There are some performance considerations to be taken into account regarding Dask cluster deployment, see below for more information.
Note
All the following deployment methods assume that you are inside a Python environment that has Dask installed. Do not forget to load Python and activate the correct virtual environment at the beginning of your job! And also do the same after connecting to any worker nodes manually using SSH.
Manual Deployment¶
Both the server and the worker nodes can be started using a CLI command.
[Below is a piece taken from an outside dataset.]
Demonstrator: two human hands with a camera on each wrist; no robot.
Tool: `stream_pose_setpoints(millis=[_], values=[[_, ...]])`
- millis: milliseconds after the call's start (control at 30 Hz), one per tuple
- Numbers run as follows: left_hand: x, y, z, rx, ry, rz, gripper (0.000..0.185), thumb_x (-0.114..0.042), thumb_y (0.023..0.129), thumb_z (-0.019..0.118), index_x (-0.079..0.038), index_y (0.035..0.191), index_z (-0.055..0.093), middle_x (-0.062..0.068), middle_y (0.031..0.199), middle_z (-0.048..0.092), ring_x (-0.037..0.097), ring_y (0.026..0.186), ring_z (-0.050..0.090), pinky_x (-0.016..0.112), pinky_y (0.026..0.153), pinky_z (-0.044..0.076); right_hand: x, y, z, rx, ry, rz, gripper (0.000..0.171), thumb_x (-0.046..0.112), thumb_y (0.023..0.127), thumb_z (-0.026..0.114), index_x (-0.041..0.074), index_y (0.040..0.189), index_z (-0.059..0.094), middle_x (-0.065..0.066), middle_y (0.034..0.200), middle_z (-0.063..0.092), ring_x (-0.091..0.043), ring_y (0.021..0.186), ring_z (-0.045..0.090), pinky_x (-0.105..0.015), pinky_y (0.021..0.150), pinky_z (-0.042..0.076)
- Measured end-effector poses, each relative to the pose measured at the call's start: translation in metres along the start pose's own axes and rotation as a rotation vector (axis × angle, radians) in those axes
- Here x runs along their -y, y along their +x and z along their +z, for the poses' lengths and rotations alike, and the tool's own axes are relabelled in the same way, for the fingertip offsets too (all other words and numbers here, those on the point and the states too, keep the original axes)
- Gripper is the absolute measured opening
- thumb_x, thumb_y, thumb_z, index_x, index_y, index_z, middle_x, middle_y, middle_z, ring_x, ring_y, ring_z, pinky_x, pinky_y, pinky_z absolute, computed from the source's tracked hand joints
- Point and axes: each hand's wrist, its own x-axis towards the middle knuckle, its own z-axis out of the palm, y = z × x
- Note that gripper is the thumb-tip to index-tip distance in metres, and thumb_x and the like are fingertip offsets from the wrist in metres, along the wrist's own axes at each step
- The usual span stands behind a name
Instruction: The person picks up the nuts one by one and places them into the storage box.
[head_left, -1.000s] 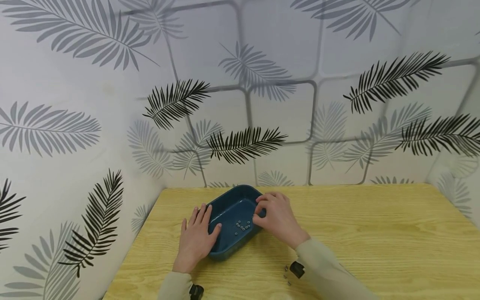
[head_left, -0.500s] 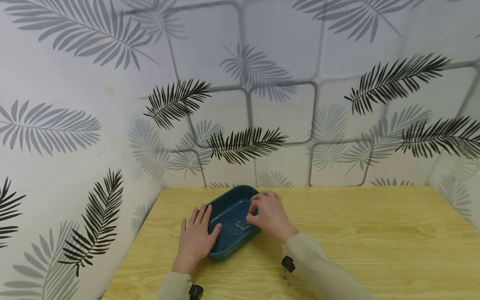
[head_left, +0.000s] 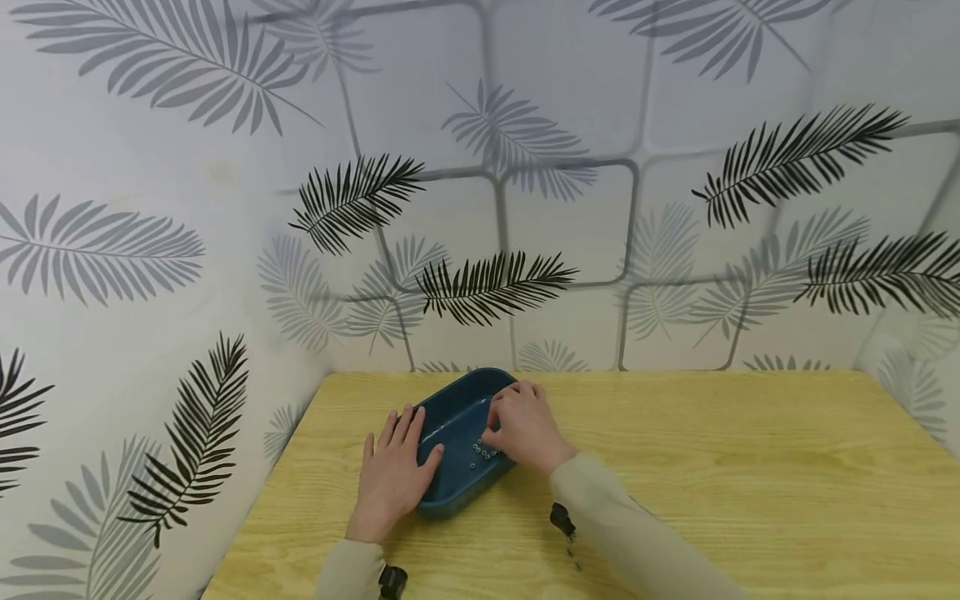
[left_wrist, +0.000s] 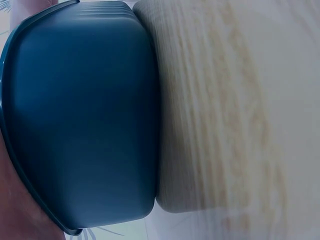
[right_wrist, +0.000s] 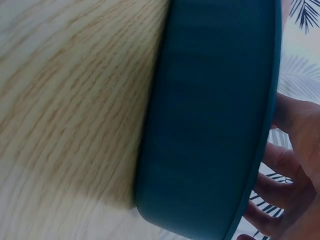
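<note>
A dark blue, rounded rectangular tub [head_left: 450,437] stands aslant on the wooden table. Several small metal rings that look like nuts [head_left: 477,451] lie on its floor. My left hand [head_left: 393,479] rests on the tub's left rim, fingers spread and thumb over the inside. Over the right end of the tub is my right hand [head_left: 525,425], thumb and forefinger brought near each other just above the rings; I cannot tell if they pinch one. In the right wrist view, curled fingers [right_wrist: 280,192] show past the rim of the tub [right_wrist: 210,110]. The left wrist view shows the tub's outer wall [left_wrist: 85,115].
A few more small metal pieces [head_left: 571,553] lie on the table [head_left: 712,467] near my right forearm. Black devices sit at my right wrist [head_left: 561,518] and left wrist [head_left: 392,581]. A wall with leaf patterns [head_left: 562,325] rises behind the table's far edge.
My right hand has moved left from the tub's right rim to over the rings inside, its forearm following. My left hand and the tub have stayed put.
</note>
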Motion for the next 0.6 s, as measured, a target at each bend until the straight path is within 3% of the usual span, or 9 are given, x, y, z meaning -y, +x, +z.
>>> stream_pose_setpoints(millis=[300,600], values=[[0.000,0.002,0.000,0.009,0.013,-0.003,0.069,-0.050,0.101,0.048,-0.014,0.157,0.029,0.010,0.161,0.023,0.033,0.148,0.016,0.065,0.113,0.013,0.006,0.007,0.007,0.065,0.002,0.006,0.028,0.029,0.083,0.079,0.026,0.059,0.065,0.003,0.087,0.065,-0.037,0.115,0.051,-0.061,0.104,0.031],[-0.001,0.001,-0.002,0.019,0.016,-0.012,0.069,-0.051,0.101,0.047,-0.014,0.157,0.029,0.010,0.161,0.023,0.033,0.148,0.015,0.064,0.113,0.013,0.012,0.012,0.009,0.139,-0.028,0.035,0.027,0.032,0.082,0.081,0.027,0.061,0.066,0.008,0.076,0.062,-0.035,0.114,0.052,-0.058,0.102,0.033]])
If you prefer manual deployment, you can manually start the server on a selected node and then start the workers on other nodes available inside your job.
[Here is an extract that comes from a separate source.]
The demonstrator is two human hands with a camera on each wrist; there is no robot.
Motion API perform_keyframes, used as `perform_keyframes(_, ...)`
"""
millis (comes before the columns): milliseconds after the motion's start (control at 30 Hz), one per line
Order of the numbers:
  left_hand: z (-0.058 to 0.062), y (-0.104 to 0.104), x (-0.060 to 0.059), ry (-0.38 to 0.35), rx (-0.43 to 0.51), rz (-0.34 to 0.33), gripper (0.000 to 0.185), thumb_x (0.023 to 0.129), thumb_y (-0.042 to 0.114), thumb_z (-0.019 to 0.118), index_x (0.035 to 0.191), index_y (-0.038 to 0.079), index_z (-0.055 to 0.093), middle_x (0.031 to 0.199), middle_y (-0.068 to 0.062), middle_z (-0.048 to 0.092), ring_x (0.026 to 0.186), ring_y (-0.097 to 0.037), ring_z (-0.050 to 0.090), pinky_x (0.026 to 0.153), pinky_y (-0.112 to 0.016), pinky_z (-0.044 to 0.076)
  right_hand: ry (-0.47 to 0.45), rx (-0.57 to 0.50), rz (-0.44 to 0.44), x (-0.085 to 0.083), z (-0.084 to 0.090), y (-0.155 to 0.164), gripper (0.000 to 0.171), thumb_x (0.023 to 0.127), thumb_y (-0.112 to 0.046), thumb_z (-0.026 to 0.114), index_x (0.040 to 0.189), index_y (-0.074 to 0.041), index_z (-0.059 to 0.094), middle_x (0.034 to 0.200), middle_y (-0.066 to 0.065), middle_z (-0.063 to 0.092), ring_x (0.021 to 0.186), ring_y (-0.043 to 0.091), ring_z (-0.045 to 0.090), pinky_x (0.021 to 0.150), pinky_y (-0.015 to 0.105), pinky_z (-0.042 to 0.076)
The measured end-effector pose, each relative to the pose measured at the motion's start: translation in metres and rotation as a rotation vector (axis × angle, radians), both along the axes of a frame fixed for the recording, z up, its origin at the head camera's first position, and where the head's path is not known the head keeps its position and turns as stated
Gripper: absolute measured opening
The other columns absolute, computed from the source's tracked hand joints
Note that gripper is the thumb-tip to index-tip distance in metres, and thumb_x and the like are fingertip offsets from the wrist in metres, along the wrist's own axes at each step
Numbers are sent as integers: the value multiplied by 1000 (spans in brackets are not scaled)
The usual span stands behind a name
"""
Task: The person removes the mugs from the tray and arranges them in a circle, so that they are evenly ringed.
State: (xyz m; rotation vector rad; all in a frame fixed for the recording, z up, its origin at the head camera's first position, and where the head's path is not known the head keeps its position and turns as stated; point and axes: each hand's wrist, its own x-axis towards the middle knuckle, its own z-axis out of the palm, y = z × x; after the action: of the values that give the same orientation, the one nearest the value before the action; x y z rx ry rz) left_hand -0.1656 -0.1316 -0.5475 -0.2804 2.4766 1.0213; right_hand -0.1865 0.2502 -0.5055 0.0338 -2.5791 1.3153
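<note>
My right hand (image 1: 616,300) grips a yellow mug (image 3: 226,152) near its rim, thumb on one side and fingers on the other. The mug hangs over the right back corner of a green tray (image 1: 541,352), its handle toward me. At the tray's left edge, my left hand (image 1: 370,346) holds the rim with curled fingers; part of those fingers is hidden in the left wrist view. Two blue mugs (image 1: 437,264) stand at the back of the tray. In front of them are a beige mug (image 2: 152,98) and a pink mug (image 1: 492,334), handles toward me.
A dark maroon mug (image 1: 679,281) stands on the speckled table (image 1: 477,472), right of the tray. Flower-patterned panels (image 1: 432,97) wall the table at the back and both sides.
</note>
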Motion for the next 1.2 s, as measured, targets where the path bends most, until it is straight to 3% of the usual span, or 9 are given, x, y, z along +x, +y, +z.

# Start the server on some node N
$ dask-scheduler
# Start a single worker on some other node, pass it the address of the server
$ dask-worker tcp://<hostname-of-N>:8786
Dask-ssh Deployment¶
Dask actually contains built-in support for automating Dask deployment using SSH. It also supports nodefiles provided by Slurm, so inside of your job, you can simply run
$ dask-ssh --hostfile $SLURM_NODELIST
to start the Dask cluster on all available computing nodes. This will start the server on the first node of your job and then a single worker on each node. The first node will therefore be shared by a server and a worker, which might not be ideal from a performance point of view.
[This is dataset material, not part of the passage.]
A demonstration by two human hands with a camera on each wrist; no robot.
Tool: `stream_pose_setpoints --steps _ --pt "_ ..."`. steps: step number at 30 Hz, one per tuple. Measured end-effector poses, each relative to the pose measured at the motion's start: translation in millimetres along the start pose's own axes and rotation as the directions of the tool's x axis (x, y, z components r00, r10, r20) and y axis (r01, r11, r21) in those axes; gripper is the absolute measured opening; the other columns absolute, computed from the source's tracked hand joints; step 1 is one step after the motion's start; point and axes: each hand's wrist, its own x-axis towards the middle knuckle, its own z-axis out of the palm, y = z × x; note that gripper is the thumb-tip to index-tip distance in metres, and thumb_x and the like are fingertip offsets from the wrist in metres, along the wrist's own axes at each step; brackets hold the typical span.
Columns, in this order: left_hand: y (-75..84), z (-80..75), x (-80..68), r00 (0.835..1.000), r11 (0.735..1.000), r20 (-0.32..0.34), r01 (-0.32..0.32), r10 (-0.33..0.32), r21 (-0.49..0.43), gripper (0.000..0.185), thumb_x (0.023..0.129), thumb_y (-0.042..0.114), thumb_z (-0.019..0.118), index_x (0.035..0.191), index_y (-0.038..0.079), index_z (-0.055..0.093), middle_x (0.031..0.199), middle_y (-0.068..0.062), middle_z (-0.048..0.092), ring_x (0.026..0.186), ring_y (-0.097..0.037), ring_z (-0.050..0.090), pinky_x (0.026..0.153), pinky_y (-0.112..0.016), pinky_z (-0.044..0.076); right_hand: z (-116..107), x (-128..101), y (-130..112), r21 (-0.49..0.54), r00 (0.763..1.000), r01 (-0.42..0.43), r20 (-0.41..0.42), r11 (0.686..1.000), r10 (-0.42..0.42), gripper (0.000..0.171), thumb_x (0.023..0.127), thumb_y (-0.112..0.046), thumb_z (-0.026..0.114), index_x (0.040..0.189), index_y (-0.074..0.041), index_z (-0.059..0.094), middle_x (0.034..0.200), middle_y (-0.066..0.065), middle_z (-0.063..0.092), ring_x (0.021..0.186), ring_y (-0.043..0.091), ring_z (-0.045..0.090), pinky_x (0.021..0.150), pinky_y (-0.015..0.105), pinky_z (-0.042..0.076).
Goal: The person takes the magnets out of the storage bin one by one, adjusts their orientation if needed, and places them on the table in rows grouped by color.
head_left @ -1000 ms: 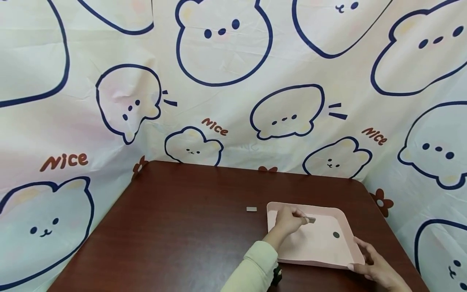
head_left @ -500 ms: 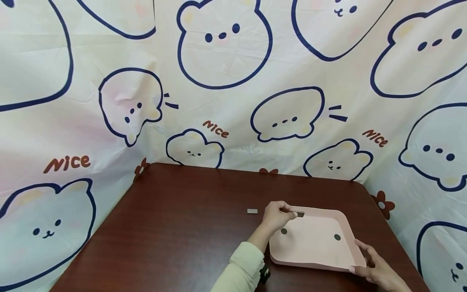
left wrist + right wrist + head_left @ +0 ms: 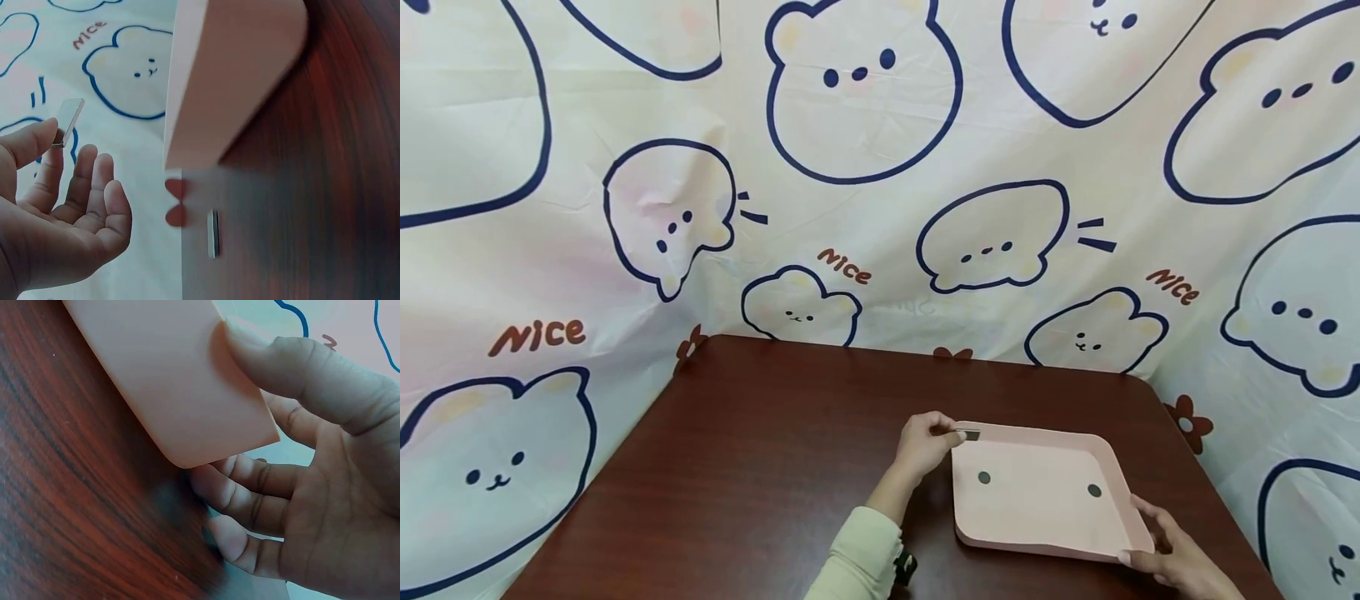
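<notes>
My left hand [image 3: 922, 447] pinches a small flat rectangular grey piece [image 3: 972, 435] between thumb and forefinger, at the far left corner of a pink tray [image 3: 1037, 521]. In the left wrist view this piece [image 3: 74, 117] looks thin and shiny, raised above the table, with the other fingers loosely curled. Two dark round discs, one left [image 3: 984, 477] and one right [image 3: 1094, 491], lie on the tray floor. At the tray's near right corner, my right hand [image 3: 1176, 546] grips the side, thumb [image 3: 269, 359] on the wall and fingers curled around the outside.
A second small grey bar [image 3: 214, 234] lies on the dark brown table [image 3: 760, 467]; in the head view the left hand hides it. A cloth backdrop [image 3: 865, 217] printed with cartoon bears hangs around the table's back and sides.
My left hand has moved left from over the tray with the grey piece, uncovering the left disc and covering the bar on the table. The right hand keeps its grip.
</notes>
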Motion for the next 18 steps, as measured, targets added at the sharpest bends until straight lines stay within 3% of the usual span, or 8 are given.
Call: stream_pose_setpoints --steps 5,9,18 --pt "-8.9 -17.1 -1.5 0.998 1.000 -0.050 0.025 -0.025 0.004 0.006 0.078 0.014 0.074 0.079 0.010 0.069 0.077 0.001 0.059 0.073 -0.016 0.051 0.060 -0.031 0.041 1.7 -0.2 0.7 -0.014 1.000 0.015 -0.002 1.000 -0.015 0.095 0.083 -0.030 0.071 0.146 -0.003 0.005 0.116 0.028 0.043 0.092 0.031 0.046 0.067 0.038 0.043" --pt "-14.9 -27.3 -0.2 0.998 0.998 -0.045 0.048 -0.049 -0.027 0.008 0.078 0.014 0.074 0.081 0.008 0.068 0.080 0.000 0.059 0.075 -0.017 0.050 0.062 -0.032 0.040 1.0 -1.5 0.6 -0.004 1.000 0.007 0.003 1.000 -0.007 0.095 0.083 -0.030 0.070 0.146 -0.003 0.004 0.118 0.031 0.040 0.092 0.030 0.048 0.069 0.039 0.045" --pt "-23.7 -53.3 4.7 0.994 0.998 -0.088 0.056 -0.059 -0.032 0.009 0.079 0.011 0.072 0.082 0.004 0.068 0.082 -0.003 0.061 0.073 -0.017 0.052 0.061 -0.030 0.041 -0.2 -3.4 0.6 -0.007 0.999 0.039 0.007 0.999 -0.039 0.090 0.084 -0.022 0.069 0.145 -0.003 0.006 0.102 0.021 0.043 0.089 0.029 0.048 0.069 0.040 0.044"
Note that for this to work, the
paramiko
Python library has to be installed inside your Python environment (you can install it using$ pip install paramiko
).
You can also start the Cluster directly from your Python script. In this way you can start the scheduler and the workers on separate nodes to avoid overcrowding the server node.
Other Deployment Options¶
Dask has a lot of other ways of being deployed, e.g. using MPI, or using a shared file on the network file system. It also allows you to create a job directly, wait for it to be started and then it starts the whole cluster inside the job. You can find more information about Dask HPC deployment here.
Connecting to the Cluster¶
Once you have deployed your cluster, you must create a Client
at the beginning of your program
and pass it the address of the server.
from distributed import Client
client = Client("<hostname-of-server>:8786")
Once the client connects to the server successfully, all subsequent Dask computations will be parallelized using the cluster.
Below are some examples of computations that you can perform with Dask. Note that the code should only be executed after a client was connected to a server!
Parallelize Arbitrary Python Code Using Delayed
¶
The delayed
function (or a decorator) turns a Python function into a lazy computation. If you
call such a function, it will not execute right away. It will only return a future object that can
be composed with other futures to build a DAG of tasks. After you describe your whole computation,
you can actually execute it using dask.compute(<future>)
.
import dask
@dask.delayed
def inc(x):
return x + 1
@dask.delayed
def double(x):
return x * 2
@dask.delayed
def add(x, y):
return x + y
data = [1, 2, 3, 4, 5]
output = []
for x in data:
a = inc(x)
b = double(x)
c = add(a, b)
output.append(c)
total = dask.delayed(sum)(output)
# `total` is just a lazy computation
# To get the actual value, call dask.compute
result = dask.compute(total)
You can find more information about the delayed
API
here.
Parallelize Pandas
¶
Dask contains a module called dataframe
which mirrors the API of pandas
, a popular library for
tabular analysis. Using dataframe
you can distribute your pandas
code to multiple nodes easily.
You can find more information about it here.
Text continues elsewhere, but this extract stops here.